Inverkeithing Town Council was the local government of Inverkeithing in Fife, Scotland. The council existed in various forms from before 1159 until 1975.

== History ==

=== Medieval era ===
Inverkeithing was a Royal burgh before 1159. The earliest known address to burgesses of the town council was under William the Lion between 1165 and 1214, who empowered the burgh to draw tolls and customs over a large swathe of south Fife.

Up to at least the mid 14th century, the chief magistrate of the Burgh was designated Alderman. From 1359 to the 16th century, only bailies are mentioned. From the 16th century onwards, the position of Provost emerges.

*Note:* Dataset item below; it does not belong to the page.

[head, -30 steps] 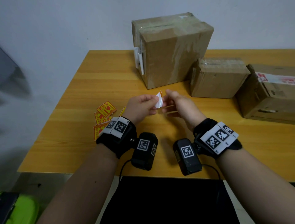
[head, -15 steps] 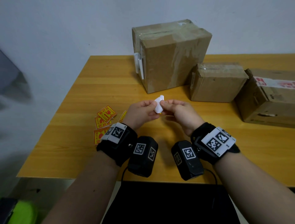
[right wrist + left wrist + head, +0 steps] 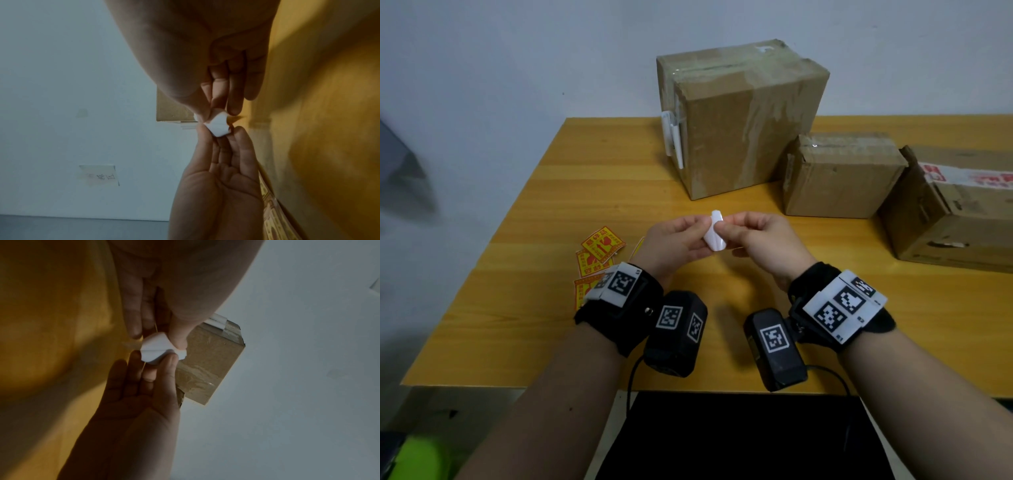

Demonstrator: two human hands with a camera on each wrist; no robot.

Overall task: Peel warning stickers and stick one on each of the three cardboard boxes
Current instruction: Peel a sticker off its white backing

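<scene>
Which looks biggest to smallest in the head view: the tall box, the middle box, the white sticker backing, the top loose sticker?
1. Tall box
2. Middle box
3. Loose sticker and white backing: look alike, not ranked.

My left hand (image 3: 676,245) and right hand (image 3: 758,245) have drawn back toward me from the tall cardboard box (image 3: 743,116), and the small white sticker backing (image 3: 715,233) pinched between them now curls over more.
</scene>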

An Act of Parliament in 1469 changed the voting system and formalised the composition of Inverkeithing town council. The system before 1469 had been a popular vote by the burgesses of the town. According to the Act, this had given rise "to great contention yeirly for the chusing of the samine throw multitude and clamour of commounes, simple persones". The Act gave the council the responsibility of electing itself: "the auld Councel of the toun sall chuse the new Councel". The makeup of the council was the Provost, two bailies, the Dean of Guild, the Treasurer, and ten or more inhabitant burgesses. There were no set term limits to holding office.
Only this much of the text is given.